What you need to do:
Scan the listing below. Report each line that includes "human".

Records for processing:
# # # # #

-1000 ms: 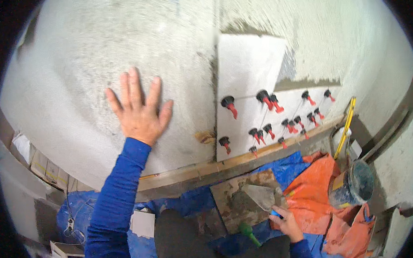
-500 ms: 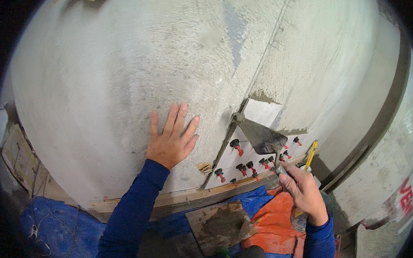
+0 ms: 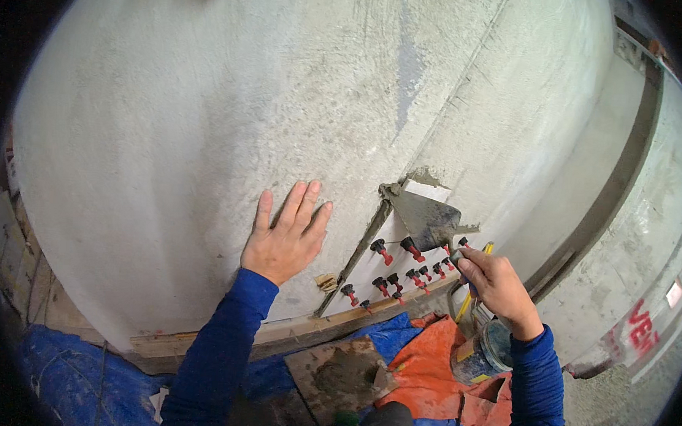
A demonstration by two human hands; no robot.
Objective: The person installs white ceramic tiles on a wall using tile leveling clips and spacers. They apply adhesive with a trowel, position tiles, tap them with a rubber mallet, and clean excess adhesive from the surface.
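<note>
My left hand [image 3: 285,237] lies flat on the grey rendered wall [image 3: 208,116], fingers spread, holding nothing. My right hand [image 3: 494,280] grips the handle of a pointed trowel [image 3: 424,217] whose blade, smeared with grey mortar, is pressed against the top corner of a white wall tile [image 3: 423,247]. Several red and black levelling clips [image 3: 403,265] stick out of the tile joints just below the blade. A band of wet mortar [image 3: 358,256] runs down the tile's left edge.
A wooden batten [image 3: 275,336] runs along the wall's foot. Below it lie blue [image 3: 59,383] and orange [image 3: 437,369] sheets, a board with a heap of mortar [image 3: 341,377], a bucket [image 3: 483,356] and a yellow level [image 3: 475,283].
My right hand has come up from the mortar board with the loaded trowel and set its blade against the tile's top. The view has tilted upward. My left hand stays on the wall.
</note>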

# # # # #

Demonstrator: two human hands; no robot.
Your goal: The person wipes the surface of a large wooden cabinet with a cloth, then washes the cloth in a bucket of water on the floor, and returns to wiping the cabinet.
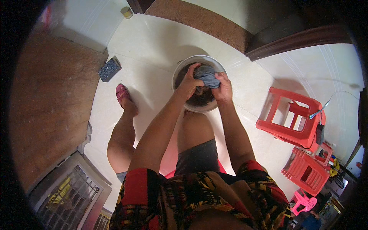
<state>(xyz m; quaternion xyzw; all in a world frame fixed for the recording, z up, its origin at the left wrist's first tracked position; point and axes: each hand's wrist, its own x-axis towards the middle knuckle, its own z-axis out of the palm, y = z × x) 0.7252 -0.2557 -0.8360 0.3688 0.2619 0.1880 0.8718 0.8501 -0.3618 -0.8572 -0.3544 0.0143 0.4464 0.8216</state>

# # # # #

Task solution:
A demonstration by two human hands; no robot.
Demonstrator: two human hands; no robot.

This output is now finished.